- [WORK TO BE COMPLETED]:
For the data below, please report each line where the word "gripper" is found.
*** Opening INFORMATION SHOWN ***
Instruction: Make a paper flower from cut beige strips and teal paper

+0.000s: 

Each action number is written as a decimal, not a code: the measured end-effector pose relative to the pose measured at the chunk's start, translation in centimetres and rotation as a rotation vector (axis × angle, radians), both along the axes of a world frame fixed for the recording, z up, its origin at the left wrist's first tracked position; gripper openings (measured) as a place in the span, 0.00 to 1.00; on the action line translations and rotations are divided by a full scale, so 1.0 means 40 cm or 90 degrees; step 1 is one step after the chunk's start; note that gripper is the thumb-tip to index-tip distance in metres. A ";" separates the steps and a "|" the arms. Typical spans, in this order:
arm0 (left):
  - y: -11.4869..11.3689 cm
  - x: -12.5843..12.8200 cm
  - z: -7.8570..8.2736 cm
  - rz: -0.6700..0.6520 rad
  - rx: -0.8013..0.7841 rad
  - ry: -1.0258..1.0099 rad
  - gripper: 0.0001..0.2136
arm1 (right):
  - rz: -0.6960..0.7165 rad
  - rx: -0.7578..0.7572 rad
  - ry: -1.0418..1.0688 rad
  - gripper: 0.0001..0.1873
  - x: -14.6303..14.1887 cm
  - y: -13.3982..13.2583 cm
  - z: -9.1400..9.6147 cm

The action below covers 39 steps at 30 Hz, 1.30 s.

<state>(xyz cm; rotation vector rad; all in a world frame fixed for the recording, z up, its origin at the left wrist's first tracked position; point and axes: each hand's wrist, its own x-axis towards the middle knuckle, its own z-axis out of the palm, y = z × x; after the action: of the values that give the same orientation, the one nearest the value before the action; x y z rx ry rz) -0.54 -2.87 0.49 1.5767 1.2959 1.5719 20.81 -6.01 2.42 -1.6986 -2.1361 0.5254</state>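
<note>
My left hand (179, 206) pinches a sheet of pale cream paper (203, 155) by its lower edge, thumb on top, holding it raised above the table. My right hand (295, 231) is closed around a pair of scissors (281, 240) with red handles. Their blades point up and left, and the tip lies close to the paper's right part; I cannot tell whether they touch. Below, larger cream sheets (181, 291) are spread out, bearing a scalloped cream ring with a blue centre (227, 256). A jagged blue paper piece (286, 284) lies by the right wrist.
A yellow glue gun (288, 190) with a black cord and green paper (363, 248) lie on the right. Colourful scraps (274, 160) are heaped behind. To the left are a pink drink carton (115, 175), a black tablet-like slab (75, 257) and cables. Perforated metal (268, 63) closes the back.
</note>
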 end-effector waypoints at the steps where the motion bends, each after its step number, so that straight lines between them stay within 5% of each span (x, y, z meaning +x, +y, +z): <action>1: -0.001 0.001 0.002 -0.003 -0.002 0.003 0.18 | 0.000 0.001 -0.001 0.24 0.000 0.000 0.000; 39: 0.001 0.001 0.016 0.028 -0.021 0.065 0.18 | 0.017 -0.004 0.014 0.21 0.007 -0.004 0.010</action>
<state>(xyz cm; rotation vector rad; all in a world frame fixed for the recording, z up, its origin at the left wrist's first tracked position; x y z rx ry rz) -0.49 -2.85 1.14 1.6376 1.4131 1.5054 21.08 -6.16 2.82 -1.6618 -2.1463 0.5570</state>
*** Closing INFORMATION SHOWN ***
- [RESULT BELOW]:
Each action number is written as a decimal, not a code: the measured end-effector pose relative to the pose measured at the chunk's start, translation in centimetres and rotation as a rotation vector (axis × angle, radians), both along the axes of a world frame fixed for the recording, z up, its origin at the left wrist's first tracked position; gripper openings (measured) as a place in the span, 0.00 to 1.00; on the action line translations and rotations are divided by a full scale, so 1.0 means 40 cm or 90 degrees; step 1 is one step after the chunk's start; note that gripper is the thumb-tip to index-tip distance in metres. A ";" separates the steps and a "|" the arms. Typical spans, in this order:
  - gripper: 0.0001..0.2136
  - gripper: 0.0001..0.1873

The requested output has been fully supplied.